PROBLEM DETAILS
Wherever the string "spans" shows up in the data below, copy the whole line.

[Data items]
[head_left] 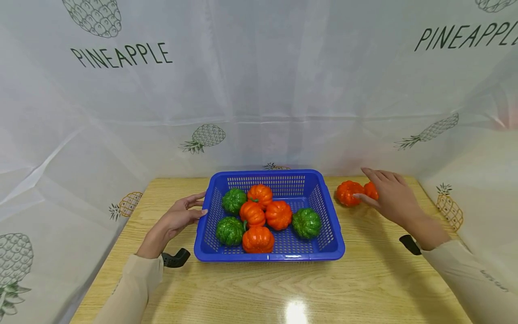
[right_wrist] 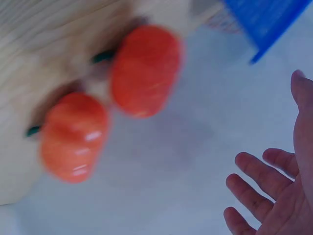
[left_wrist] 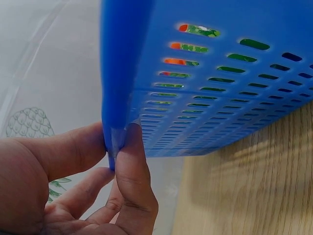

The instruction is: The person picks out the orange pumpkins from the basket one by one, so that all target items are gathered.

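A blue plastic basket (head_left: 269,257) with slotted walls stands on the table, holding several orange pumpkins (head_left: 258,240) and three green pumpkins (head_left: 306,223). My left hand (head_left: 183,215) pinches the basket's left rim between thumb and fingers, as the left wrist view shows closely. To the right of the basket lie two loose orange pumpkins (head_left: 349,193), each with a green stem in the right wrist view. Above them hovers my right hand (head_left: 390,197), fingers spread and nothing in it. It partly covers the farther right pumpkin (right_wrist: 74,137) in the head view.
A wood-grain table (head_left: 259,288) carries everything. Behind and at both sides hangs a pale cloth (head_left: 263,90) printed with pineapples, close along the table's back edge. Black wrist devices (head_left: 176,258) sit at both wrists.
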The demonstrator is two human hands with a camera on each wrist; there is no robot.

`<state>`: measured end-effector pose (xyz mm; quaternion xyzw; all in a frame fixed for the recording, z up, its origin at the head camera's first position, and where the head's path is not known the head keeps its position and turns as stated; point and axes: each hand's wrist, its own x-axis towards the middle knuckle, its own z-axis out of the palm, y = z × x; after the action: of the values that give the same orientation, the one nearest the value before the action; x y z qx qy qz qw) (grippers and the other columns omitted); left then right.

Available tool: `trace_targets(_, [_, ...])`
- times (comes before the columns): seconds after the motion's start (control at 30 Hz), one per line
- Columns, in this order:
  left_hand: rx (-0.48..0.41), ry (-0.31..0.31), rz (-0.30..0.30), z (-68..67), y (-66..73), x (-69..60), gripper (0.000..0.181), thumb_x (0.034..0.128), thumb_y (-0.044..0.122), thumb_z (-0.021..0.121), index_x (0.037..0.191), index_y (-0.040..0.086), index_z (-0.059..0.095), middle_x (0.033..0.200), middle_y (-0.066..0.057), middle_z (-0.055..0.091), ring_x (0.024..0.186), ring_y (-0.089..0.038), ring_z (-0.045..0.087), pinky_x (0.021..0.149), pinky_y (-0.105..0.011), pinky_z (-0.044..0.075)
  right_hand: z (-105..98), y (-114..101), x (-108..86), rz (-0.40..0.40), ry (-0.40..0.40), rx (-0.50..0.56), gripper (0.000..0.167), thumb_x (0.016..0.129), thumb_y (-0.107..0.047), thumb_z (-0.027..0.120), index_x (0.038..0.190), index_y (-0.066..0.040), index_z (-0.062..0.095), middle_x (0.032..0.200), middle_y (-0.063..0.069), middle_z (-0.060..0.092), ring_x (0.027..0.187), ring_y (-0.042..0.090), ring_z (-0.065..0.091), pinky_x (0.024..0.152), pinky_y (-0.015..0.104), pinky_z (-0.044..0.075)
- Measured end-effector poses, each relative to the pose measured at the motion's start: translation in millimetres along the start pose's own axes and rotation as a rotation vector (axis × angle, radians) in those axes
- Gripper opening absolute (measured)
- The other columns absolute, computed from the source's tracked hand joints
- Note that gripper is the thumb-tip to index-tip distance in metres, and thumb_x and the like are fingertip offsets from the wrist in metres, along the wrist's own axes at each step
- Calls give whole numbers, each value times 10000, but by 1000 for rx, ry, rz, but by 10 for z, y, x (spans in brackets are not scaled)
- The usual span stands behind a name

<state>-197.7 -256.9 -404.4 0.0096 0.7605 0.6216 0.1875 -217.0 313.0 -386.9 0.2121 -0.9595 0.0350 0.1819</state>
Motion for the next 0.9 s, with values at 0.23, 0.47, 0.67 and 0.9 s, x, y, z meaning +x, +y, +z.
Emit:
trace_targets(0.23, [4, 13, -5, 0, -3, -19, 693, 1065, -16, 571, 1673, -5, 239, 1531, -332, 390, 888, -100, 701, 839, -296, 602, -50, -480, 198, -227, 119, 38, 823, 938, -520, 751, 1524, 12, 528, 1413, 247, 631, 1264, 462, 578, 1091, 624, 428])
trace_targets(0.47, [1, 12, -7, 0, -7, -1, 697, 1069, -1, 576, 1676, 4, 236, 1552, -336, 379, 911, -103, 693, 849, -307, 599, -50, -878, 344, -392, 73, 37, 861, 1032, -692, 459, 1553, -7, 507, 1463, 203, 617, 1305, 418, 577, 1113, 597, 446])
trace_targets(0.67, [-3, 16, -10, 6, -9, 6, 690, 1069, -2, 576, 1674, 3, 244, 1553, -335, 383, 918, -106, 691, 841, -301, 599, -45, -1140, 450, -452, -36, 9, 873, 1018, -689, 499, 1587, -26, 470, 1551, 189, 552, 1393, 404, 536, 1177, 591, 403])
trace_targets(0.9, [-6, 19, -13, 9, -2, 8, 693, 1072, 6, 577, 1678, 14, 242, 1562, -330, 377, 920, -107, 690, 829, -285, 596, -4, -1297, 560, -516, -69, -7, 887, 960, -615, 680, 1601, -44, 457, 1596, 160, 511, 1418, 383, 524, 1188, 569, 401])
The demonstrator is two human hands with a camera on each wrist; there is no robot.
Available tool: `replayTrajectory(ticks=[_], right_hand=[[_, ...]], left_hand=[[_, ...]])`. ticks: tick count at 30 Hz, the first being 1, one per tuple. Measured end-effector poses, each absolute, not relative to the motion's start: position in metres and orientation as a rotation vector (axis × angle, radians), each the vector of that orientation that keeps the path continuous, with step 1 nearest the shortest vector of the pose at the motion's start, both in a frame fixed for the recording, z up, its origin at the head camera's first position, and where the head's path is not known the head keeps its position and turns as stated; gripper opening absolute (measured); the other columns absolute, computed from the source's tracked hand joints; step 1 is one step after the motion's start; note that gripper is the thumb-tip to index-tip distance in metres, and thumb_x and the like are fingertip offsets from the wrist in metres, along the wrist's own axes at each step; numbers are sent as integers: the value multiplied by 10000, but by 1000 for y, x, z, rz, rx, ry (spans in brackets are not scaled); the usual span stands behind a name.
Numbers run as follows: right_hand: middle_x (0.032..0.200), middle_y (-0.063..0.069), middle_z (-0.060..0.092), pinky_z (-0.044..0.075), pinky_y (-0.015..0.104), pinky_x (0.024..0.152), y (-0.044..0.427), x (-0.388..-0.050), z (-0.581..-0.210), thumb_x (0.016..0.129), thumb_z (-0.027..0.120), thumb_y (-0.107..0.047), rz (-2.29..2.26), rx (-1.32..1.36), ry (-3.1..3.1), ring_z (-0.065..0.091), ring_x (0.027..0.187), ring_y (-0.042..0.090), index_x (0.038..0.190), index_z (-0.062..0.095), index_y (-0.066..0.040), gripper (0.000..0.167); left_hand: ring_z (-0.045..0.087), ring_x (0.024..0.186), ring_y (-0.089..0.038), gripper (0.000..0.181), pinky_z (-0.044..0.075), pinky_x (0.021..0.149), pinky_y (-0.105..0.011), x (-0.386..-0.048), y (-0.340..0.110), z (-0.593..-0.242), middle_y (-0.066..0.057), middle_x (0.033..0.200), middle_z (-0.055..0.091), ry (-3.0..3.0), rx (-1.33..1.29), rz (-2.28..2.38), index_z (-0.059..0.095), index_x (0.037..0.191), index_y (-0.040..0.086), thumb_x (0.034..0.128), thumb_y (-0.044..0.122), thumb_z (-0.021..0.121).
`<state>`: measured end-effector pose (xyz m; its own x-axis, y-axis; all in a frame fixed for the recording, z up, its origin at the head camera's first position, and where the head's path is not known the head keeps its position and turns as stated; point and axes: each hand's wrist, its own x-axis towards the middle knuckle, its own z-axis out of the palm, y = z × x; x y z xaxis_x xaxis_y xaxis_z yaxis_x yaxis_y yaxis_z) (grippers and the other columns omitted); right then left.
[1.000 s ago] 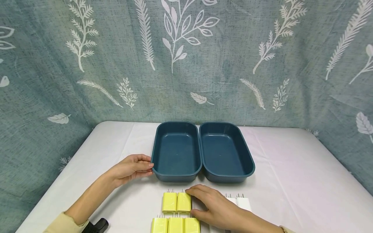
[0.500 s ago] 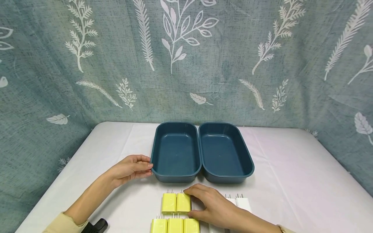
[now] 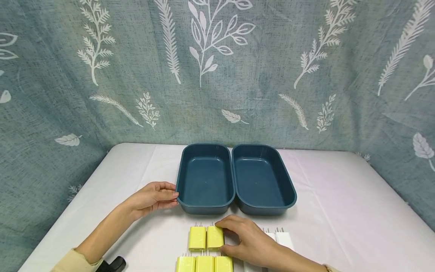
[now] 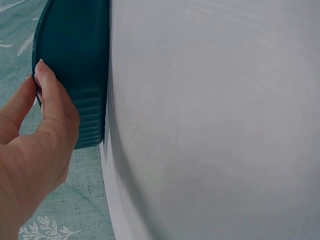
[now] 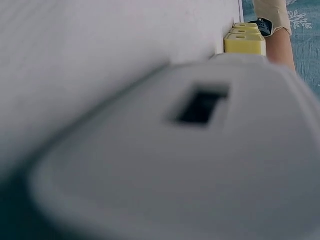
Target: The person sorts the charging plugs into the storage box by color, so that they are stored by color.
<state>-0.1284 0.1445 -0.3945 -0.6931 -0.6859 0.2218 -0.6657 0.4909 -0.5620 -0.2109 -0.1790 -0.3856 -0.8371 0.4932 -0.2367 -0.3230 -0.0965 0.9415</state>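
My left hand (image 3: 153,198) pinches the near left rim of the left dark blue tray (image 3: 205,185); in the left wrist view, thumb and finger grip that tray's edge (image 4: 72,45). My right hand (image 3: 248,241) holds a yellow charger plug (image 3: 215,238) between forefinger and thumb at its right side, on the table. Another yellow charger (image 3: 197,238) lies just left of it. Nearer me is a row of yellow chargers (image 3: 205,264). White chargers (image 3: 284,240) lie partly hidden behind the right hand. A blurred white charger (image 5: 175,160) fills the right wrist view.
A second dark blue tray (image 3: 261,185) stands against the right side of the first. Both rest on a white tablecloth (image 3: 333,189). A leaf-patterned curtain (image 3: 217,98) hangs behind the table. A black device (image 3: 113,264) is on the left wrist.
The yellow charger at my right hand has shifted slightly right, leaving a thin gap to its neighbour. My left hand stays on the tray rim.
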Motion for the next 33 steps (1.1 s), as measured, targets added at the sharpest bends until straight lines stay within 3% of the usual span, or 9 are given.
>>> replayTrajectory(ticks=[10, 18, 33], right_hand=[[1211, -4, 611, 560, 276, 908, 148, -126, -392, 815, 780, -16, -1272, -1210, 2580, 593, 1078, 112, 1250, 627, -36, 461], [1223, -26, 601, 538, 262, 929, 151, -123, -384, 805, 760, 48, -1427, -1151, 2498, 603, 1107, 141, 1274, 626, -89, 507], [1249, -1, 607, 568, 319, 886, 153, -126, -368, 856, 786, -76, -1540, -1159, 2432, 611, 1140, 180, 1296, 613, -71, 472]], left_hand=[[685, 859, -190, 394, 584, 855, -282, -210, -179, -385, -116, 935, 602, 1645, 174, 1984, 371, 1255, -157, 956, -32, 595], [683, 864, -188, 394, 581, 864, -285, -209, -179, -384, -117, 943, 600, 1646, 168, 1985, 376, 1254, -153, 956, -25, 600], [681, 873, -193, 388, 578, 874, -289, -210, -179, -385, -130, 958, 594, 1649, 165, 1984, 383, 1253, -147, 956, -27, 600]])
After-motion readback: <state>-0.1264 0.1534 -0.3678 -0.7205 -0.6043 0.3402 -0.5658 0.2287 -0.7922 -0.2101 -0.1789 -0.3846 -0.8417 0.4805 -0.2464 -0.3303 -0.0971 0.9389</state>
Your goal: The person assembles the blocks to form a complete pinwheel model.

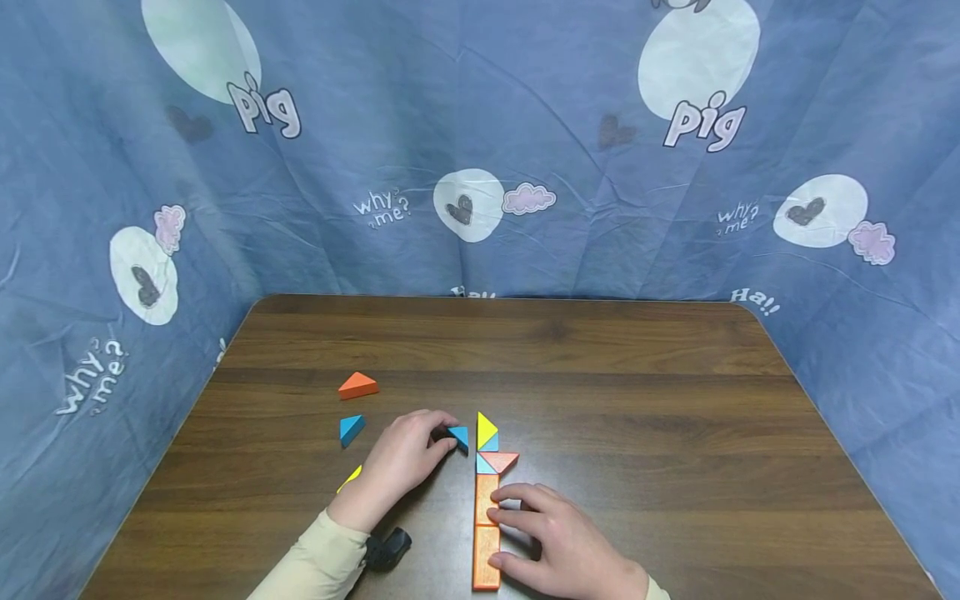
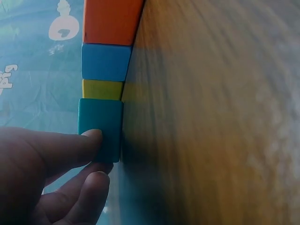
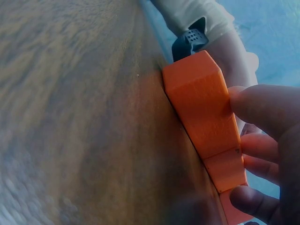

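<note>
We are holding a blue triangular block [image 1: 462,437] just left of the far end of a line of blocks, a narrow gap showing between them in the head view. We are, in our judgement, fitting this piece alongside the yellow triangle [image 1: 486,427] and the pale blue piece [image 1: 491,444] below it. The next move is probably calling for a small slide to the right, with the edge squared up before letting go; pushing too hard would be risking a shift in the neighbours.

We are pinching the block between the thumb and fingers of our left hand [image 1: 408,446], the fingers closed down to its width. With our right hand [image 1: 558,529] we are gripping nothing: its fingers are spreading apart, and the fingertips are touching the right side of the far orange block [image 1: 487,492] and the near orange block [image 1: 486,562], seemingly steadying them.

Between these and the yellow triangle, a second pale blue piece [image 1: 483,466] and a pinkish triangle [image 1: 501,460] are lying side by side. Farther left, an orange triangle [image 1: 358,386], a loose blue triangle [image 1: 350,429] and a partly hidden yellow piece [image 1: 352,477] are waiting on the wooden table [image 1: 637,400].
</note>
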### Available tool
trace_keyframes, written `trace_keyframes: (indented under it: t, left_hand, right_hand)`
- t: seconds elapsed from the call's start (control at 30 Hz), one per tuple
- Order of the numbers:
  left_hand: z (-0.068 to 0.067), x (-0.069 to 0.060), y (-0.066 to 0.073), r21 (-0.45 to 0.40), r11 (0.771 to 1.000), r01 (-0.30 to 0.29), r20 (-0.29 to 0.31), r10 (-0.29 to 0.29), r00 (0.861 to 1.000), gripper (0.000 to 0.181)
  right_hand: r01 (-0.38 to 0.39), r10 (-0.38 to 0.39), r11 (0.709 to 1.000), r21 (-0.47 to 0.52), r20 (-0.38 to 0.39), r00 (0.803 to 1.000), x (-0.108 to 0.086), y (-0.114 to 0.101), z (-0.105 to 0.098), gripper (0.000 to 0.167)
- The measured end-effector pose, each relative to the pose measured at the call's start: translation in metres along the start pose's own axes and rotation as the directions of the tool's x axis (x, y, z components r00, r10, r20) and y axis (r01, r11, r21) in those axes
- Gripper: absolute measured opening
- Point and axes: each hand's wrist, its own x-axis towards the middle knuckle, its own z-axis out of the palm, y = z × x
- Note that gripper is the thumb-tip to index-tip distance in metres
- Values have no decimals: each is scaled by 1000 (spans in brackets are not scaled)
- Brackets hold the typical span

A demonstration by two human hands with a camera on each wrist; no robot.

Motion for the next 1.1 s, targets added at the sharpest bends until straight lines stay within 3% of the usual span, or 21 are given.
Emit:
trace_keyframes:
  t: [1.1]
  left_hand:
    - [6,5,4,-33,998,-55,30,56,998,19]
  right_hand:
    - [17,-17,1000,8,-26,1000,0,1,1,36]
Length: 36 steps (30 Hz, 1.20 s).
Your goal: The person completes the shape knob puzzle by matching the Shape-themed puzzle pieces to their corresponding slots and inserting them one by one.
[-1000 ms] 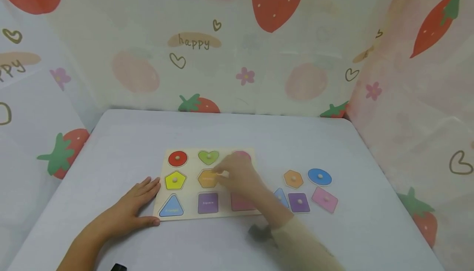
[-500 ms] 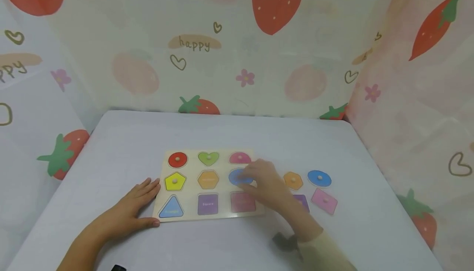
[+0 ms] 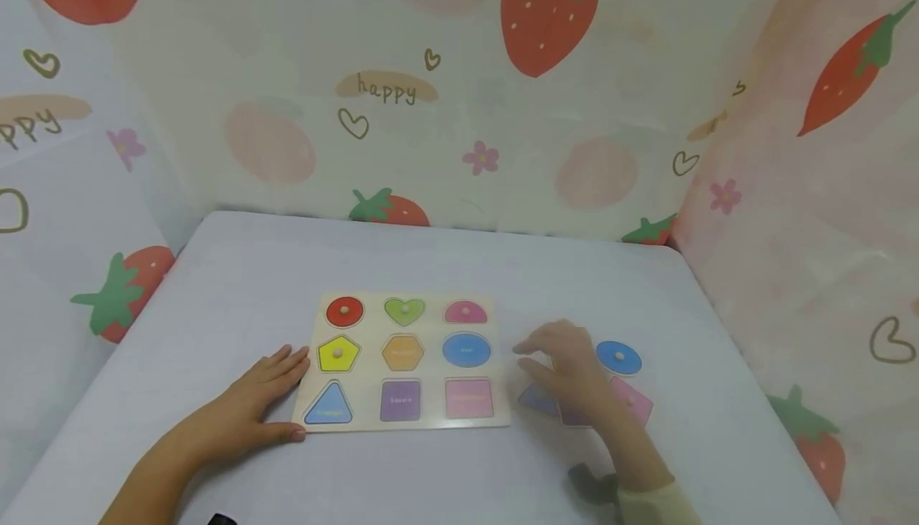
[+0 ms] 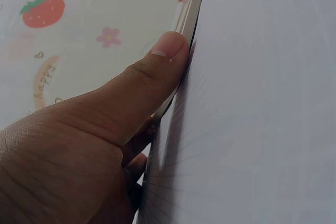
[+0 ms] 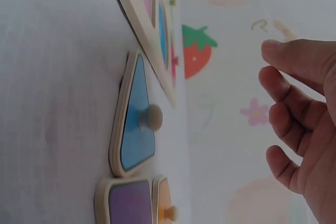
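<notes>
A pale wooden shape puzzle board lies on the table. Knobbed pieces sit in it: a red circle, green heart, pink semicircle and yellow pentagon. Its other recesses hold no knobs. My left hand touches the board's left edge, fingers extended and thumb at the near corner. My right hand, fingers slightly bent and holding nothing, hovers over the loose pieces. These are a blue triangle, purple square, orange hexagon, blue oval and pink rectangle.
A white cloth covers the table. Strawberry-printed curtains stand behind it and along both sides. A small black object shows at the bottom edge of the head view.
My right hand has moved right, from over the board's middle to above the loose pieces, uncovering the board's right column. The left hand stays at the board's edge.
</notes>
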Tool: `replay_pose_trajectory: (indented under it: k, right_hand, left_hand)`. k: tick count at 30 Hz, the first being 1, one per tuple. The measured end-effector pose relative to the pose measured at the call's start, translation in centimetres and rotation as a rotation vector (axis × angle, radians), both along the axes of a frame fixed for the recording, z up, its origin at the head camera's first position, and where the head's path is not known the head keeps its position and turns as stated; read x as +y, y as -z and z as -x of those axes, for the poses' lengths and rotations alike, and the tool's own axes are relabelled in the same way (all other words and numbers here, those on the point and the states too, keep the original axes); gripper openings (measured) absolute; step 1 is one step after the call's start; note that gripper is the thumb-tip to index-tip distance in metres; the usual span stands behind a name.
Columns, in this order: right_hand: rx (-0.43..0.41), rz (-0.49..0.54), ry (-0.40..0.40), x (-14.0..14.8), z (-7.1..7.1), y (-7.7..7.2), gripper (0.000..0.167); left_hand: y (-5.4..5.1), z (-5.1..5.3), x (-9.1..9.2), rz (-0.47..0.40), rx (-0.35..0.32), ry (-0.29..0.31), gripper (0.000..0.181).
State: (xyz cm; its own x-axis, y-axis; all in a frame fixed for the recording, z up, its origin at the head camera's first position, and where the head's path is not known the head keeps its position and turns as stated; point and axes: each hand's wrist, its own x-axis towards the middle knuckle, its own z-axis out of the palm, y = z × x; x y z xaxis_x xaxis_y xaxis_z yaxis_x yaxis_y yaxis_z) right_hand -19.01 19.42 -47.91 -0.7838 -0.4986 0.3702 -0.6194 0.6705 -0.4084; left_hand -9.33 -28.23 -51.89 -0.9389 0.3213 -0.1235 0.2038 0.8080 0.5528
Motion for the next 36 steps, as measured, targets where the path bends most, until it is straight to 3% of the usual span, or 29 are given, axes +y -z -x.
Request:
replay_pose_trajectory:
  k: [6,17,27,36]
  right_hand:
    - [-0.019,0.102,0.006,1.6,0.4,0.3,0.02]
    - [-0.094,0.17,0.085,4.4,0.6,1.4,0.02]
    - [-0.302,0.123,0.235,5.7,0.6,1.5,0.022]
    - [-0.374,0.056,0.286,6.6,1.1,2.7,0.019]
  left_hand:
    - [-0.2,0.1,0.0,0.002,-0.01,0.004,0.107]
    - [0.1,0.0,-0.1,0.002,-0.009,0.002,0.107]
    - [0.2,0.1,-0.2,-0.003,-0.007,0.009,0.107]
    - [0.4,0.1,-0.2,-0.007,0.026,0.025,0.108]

EXERCISE ANSWER
- Calls give whole numbers, each value times 10000, but by 1000 for rx, ry, rz, but by 10 for z, y, x (spans in brackets are not scaled)
Available tool: `replayTrajectory(ticks=[_], right_hand=[[_, ...]], left_hand=[[_, ...]])`. ticks: tick count at 30 Hz, the first being 1, one per tuple. Measured end-effector poses, each absolute, not relative to the motion's start: position in metres and orientation as a rotation vector (axis × angle, radians), each the vector of that orientation that keeps the path continuous, with step 1 nearest the shortest vector of the pose at the motion's start, both in a frame fixed for the recording, z up, its origin at the head camera's first position, and where the head's path is not known the head keeps its position and turns as stated; gripper opening absolute (measured); the other columns absolute, computed from the source's tracked hand joints; step 1 is one step after the motion's start; note that gripper is the thumb-tip to index-tip distance in metres, and thumb_x and the like are fingertip offsets from the wrist in metres, along the wrist's own axes at each step; numbers are sent as integers: the value multiplied by 10000, but by 1000 for y, x, z, rz, rx, ry (spans in brackets are not scaled); the usual span stands behind a name.
- Values have no decimals: each is scaled by 1000 (spans in brackets are not scaled)

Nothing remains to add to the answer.